Remove from the poaching liquid and discard the liquid. Once the ham has cooled enough to handle remove the skin and trim the layer of fat until it’s about 1cm thick and quite even. Using a very sharp knife, score the fat in a crosshatched pattern, ensuring that you don’t hit the meat. Stud the intersections of the scoring with cloves. If prepping in advance, the ham can be cooled, wrapped well with clingfilm and refrigerated for up to 2 days at this point. Allow it to come to room temperature before continuing with the next step.
Preheat the oven to 190C. Line a baking dish (I would advise using one with at least a 1-inch lip) with tin foil. Place the ham in the dish.

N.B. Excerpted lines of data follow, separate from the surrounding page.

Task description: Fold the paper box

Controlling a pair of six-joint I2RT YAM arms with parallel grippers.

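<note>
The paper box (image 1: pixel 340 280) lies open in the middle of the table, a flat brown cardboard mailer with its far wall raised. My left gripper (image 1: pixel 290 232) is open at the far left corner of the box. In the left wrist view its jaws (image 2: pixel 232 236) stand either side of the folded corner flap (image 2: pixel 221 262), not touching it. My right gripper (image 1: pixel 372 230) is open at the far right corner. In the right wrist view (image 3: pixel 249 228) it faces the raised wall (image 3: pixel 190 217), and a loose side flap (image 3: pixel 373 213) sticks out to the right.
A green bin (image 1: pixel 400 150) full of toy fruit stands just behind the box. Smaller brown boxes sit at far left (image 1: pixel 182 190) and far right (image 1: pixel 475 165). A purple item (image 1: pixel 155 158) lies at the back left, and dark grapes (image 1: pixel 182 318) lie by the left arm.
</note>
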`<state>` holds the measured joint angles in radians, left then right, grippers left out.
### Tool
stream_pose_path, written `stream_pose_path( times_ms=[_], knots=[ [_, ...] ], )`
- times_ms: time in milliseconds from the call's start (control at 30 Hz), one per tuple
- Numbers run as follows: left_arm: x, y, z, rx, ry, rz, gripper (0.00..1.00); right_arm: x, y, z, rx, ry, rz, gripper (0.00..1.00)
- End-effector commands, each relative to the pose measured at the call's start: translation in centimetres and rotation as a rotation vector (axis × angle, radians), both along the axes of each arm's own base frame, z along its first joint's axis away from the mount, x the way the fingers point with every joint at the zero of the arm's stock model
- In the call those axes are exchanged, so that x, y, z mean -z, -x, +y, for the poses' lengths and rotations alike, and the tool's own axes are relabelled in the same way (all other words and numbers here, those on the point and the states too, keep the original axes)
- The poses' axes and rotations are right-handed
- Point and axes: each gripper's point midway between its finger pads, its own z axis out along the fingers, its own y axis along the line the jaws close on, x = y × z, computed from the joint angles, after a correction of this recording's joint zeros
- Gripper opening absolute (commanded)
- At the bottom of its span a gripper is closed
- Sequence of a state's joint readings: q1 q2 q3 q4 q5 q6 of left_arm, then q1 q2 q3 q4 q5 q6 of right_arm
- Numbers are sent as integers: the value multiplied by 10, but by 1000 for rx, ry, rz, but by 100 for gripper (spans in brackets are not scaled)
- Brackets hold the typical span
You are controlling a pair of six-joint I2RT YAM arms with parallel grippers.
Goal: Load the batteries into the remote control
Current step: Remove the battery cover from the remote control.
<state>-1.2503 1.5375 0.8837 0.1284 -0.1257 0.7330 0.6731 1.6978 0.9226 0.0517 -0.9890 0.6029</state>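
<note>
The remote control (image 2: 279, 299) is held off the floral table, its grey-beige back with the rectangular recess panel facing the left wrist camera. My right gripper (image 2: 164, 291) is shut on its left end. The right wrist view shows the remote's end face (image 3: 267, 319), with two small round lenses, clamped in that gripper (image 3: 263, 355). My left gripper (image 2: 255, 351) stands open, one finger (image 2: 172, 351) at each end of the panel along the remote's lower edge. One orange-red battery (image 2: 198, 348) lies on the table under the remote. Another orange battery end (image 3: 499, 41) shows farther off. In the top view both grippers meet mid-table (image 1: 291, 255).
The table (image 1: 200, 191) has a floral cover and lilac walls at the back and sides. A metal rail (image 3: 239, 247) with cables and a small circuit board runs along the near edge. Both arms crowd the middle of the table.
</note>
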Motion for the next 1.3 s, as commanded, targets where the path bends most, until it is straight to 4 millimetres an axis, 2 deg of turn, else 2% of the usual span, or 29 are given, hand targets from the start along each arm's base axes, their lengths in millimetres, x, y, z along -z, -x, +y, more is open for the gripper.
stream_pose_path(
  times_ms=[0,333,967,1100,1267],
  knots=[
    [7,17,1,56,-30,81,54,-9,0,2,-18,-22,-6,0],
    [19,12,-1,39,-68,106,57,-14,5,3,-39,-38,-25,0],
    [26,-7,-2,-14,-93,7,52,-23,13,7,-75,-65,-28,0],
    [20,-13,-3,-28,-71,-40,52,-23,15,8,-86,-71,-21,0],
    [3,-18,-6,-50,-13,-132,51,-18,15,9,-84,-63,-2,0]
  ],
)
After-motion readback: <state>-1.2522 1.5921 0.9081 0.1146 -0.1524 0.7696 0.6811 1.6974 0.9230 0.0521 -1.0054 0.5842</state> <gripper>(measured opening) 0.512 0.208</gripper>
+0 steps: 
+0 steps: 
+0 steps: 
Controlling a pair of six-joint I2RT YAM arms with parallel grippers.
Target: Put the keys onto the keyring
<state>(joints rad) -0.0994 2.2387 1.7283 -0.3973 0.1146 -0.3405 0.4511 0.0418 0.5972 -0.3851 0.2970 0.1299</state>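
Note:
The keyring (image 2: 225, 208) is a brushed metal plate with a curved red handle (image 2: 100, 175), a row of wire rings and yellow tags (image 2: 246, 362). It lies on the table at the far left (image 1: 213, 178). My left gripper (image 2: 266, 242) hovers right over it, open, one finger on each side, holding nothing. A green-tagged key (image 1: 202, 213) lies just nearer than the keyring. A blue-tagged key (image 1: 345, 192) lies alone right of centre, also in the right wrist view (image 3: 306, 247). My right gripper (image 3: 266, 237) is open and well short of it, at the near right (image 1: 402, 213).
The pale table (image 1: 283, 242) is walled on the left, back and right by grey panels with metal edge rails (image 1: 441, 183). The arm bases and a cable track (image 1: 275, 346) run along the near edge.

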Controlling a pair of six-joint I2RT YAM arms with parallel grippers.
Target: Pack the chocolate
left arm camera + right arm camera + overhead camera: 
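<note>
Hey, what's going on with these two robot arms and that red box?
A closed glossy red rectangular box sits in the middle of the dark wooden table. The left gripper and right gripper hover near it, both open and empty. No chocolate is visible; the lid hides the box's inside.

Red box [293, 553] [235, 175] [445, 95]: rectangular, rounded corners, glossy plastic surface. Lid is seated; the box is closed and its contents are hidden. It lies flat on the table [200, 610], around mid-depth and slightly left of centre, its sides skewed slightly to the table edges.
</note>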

Combine all the ingredients for the glaze in a measuring jug. Spoon about 1/3 of the glaze over the ham, and roast for 15 minutes. Spoon the next 1/3 of the glaze over the ham and roast for another 15 minutes, repeating with the last of the glaze and basting with any leftover glaze in the bottom of the pan, rotating the roasting tray so the ham browns evenly.
Ham can be served immediately, or can be allowed to cool and refrigerated for up to 2 days. Allow it to come up to room temperature before serving.
Yield: Serves 6, but there should be enough leftovers for a couple of Boxing Day sarnies.